I was at an NHLA business meeting talking to people about why they might care about what I had for breakfast. It’s a flip way of talking about the whole “Who cares about Twitter/Facebook/Social?” stuff that I feel I hear softly filtering down from offline populations who mostly know about this sort of technology through print media and TV. So, given an opportunity to talk about what I do all day, I explained how social media permeates and penetrates the things I do.
My employer, MetaFilter, has a strong social component as well as claiming over 200 librarians among its members. While the site itself is fairly restricted to bloggish interaction, we have some super-organized members who like to compile Best Of sorts of lists over on our wiki. I think I’ve mentioned this before, but the Read Me page on the wiki now has links to over 1000 threads worth of book recommendations.
Last week I was down at Simmons where I gave a really short talk about … talking. Basically talking about what public speaking entails and offers in the larger world of librarianship. It’s called “You Do What For A Job?” and you might like it.
So, since I was sticking around town working this month I didn’t go to Internet Librarian or most of NELA, and a few smaller conferences. It was fun to read other people’s summaries, and occasionally real-time reactions, for all the presentations. I’ll be making a sort of “what I learned from not going to conferences” post sometime in the next few days. For now, I’m done with public speaking until March and I’m pretty okay with that. It’s been a fun Fall season.
So. I just got back from a weeklong trip that took me to Somerville, Nova Scotia and environs, and the Manchester/Hooksett New Hampshire area. You can see some photos. This is what I did there.

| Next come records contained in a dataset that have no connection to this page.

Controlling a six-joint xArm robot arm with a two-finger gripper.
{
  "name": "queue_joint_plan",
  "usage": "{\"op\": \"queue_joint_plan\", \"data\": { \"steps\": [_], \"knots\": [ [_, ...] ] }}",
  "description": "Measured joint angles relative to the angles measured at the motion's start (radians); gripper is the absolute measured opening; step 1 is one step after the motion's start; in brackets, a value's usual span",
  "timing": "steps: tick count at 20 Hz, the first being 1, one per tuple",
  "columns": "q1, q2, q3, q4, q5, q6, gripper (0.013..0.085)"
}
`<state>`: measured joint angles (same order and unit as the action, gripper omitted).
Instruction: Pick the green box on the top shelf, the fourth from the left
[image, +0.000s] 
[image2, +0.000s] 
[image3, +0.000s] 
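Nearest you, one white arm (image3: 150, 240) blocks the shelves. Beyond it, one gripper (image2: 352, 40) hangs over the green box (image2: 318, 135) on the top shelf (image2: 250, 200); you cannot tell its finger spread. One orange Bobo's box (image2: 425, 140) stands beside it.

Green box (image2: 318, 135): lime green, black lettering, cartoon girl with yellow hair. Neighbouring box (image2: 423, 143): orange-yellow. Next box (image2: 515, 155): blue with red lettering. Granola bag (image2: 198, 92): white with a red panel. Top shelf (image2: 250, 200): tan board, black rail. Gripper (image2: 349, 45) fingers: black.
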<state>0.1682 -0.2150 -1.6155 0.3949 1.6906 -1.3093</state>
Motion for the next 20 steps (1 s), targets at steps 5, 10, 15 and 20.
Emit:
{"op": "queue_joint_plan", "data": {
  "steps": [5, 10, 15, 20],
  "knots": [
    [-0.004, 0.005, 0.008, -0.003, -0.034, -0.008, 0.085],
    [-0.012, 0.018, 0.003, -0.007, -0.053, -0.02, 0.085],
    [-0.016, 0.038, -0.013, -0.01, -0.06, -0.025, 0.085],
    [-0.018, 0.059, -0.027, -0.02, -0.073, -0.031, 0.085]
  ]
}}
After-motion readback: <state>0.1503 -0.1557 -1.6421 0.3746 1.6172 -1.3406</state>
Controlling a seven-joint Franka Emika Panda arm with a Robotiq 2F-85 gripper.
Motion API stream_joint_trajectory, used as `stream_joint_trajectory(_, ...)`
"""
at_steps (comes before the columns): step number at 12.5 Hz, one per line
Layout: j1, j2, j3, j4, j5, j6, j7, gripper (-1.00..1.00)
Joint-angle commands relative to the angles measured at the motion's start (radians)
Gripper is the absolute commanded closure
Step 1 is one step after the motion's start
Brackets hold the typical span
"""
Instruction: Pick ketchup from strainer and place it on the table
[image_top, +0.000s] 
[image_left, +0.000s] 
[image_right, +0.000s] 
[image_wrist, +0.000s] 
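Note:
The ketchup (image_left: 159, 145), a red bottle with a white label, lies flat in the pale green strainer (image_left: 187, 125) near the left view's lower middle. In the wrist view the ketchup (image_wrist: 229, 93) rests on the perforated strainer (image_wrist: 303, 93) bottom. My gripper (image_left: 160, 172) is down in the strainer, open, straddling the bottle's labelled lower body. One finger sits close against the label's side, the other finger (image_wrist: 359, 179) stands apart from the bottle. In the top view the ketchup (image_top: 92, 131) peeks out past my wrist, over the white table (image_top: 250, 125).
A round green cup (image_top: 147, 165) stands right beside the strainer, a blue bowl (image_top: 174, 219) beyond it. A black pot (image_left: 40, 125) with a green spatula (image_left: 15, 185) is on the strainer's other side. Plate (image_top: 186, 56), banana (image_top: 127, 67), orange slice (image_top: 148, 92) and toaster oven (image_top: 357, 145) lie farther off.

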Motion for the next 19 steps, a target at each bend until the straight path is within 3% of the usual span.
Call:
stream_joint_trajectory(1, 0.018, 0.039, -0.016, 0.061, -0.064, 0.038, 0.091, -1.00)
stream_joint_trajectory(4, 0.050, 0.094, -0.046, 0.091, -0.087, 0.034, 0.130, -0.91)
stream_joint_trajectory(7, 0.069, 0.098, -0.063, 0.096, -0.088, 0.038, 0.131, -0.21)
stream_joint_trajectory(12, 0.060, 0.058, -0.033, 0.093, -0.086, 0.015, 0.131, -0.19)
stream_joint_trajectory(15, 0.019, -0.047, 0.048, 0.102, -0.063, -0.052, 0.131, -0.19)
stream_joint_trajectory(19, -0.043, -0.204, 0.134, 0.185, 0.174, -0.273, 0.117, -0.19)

- I went to a brown bag lunch with the Dalhousie students which I mentioned a few days ago. It was really a good time. It was the first brown bag lunch session of the year and there was a big group of first and second year students there, as well as a few faculty members. People had done their homework and had really interesting questions to ask me from many different facets of what I do. We had a nice talk.
- I helped Ryan Deschamps kick off the Learning 2.0 program he is doing at Halifax Public Libraries. I gave a talk on Learning 2.0 called Smart Tiny Tech and hung around for some of the other activities. The Learning 2.0 program is such a fun and non-threatening way to get people really digging under the hood learning some technology topics, I love seeing it being rolled out.
- I gave a talk at NSLA about Library 2.0 topics, a little more “big picture” and a little less specific. I like doing this talk because I can always take the general outline and add local 2.0 examples so it doesn’t look like all 2.0 development is at Ann Arbor District Library and a few other techie-seeming places. My favorite new find was the Natural Resources Library of Canada (Ottowa) and their del.icio.us links.
- Sunday I came home to the states, but not quite back to Vermont. Today I went to the NHLA Everything You Always Wanted to Know About 2.0 workshop where I presented with Andrea and Lichen. I gave a talk about Flickr and del.icio.us and one about Open Source Software which was a modification of Eric Goldhagen’s open source talk that I linked to here (direct link to his ppt). Then we stuck around for the gadget session and the geek session where we actually got a significant amount of hands-on time with the things we had been talking about. This was a really great and often-overlooked thing to be able to do.
Now I’m home and I’m uploading pictures and digging through backed up email and getting ready to start my work week tomorrow after some serious time off. Thanks to everyone who made the trip not just possible but enjoyable. update: Lichen has links to her talks and notes from the day up as well.
When I went to prowl around the Carpenter Memorial Library in Manchester, I saw some old photos of a previous NH Library Association Conference from, I think, 1924. Take a look at these librarians. Greg took a few nice shots of the library interior, love that octagonal reference desk!
I’m giving two talks at NHLA. I gave the keynote today — I LOVE getting to talk about big ideas, keynotes are fun — and now it is online: Until We’re All Robots: Sensible Approaches to Technology in Libraries. It won’t make too much sense unless you look at the printable version with the hidden notes, but you’ll notice I am starting to get a little craftier with the presentations.
The New Hampshire Library Association is having their annual conference in Manchester this coming week. I’ll be there giving a talk about blogs and a talk about robots. Please stop by and say hello if you’re there. I’ll have some new stylesheets for my talks.